Dans l’appartement de ma grand-mère, toutes les pièces se commandaient ; de sorte que, pour gagner leur chambre, les parents devaient traverser la salle à manger, le salon et un autre salon plus petit où l’on avait dressé mon lit. Achevait-on le tour, on trouvait un petit cabinet de toilette, puis la chambre de grand-mère, qu’on gagnait également de l’autre côté, en passant par la chambre de mon oncle. Celle-ci rejoignait le palier, sur lequel ouvraient également la cuisine et la salle à manger. Les fenêtres des deux salons et de la chambre de mes parents regardaient l’esplanade ; les autres ouvraient sur une étroite cour que l’appartement ceinturait ; seule la chambre de mon oncle donnait, de l’autre côté de la maison, sur une obscure ruelle, tout au bout de laquelle on voyait un coin de la place du marché. Sur le rebord de sa fenêtre, mon oncle s’occupait à d’étranges cultures : dans de mystérieux bocaux cristallisaient, autour de tiges rigides, ce qu’il m’expliquait être des sels de zinc, de cuivre ou d’autres métaux ; il m’enseignait que, d’après le nom du métal, ces implacables végétations étaient dénommées arbres de Saturne, de Jupiter, etc. Mon oncle, en ce temps-là, ne s’occupait pas encore d’économie politique ; j’ai su depuis que l’astronomie surtout l’attirait alors, vers quoi le poussaient également son goût pour les chiffres, sa taciturnité contemplative et ce déni de l’individuel et de toute psychologie qui fit bientôt de lui l’être le plus ignorant de soi-même et d’autrui que je connaisse. C’était alors (je veux dire : au temps de ma première enfance) un grand jeune homme aux cheveux noirs, longs et plaqués en mèches derrière les oreilles, un peu myope, un peu bizarre, silencieux et on ne peut plus intimidant. Ma mère l’irritait beaucoup par les constants efforts qu’elle faisait pour le dégeler ; il y avait chez elle plus de bonne volonté que d’adresse, et mon oncle, peu capable ou peu désireux de lire l’intention sous le geste, se préparait déjà à n’être séduit que par des faiseurs. On eût dit que mon père avait accaparé toute l’aménité dont pouvait disposer la famille, de sorte que rien plus ne tempérait, des autres membres, l’air coriace et refrogné.

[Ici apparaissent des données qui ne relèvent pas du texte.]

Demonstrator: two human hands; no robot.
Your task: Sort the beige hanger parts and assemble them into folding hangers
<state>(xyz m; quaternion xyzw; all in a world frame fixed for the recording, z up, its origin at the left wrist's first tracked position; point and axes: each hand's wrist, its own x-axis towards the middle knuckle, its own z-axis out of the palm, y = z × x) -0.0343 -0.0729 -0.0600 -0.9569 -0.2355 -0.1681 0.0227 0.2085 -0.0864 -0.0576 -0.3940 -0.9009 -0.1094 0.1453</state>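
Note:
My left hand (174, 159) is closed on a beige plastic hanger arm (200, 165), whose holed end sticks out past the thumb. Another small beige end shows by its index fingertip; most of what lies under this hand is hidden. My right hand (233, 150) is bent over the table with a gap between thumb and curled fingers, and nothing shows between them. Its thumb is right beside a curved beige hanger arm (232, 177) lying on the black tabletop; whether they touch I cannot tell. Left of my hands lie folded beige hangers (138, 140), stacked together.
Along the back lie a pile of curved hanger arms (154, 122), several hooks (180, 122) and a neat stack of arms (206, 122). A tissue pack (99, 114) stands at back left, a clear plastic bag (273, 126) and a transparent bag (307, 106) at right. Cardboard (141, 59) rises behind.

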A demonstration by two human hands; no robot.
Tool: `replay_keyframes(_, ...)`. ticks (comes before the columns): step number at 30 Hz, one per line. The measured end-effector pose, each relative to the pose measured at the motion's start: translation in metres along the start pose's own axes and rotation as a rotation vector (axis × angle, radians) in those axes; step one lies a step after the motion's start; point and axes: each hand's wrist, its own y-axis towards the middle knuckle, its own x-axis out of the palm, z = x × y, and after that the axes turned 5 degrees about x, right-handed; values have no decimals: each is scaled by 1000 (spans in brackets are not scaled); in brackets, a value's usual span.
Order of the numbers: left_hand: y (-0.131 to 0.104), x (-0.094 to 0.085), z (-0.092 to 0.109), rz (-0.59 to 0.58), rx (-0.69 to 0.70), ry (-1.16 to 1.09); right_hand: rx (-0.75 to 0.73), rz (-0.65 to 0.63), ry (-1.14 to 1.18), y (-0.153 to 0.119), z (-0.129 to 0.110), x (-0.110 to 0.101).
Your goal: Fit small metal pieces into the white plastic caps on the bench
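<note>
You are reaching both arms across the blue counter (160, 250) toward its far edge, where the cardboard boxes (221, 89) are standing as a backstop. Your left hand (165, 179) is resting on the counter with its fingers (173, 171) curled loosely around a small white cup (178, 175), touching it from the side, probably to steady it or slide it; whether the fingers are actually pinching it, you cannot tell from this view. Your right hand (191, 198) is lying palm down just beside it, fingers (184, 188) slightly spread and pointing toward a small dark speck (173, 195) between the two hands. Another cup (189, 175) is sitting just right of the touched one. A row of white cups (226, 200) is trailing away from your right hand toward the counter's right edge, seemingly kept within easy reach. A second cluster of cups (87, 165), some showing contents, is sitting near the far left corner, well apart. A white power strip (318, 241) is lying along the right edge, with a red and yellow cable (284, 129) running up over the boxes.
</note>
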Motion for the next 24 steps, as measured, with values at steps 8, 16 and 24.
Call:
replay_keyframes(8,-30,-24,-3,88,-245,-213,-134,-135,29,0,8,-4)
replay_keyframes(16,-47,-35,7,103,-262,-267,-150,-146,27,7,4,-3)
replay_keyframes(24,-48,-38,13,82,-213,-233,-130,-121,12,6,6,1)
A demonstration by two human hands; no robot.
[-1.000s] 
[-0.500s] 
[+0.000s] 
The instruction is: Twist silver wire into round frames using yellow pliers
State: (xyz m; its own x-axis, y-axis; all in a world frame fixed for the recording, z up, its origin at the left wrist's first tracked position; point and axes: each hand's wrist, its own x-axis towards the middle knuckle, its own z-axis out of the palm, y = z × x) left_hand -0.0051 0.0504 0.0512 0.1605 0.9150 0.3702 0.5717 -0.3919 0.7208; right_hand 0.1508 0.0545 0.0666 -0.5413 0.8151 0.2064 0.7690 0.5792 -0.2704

Mon grand-père était mort depuis assez longtemps lorsque je vins au monde ; mais ma mère l’avait pourtant connu, car je ne vins au monde que six ans après son mariage. Elle m’en parlait comme d’un huguenot austère, entier, très grand, très fort, anguleux, scrupuleux à l’excès, inflexible, et poussant la confiance en Dieu jusqu’au sublime. Ancien président du tribunal d’Uzès, il s’occupait alors presque uniquement de bonnes œuvres et de l’instruction morale et religieuse des élèves de l’école du Dimanche.

En plus de Paul, mon père, et de mon oncle Charles, Tancrède Gide avait eu plusieurs enfants qu’il avait tous perdus en bas âge, l’un d’une chute sur la tête, l’autre d’une insolation, un autre encore d’un rhume mal soigné ; mal soigné pour les mêmes raisons apparemment qui faisaient qu’il ne se soignait pas lui-même. Lorsqu’il tombait malade, ce qui du reste était peu fréquent, il prétendait ne recourir qu’à la prière ; il considérait l’intervention du médecin comme indiscrète, voire impie, et mourut sans avoir admis qu’on l’appelât{4}.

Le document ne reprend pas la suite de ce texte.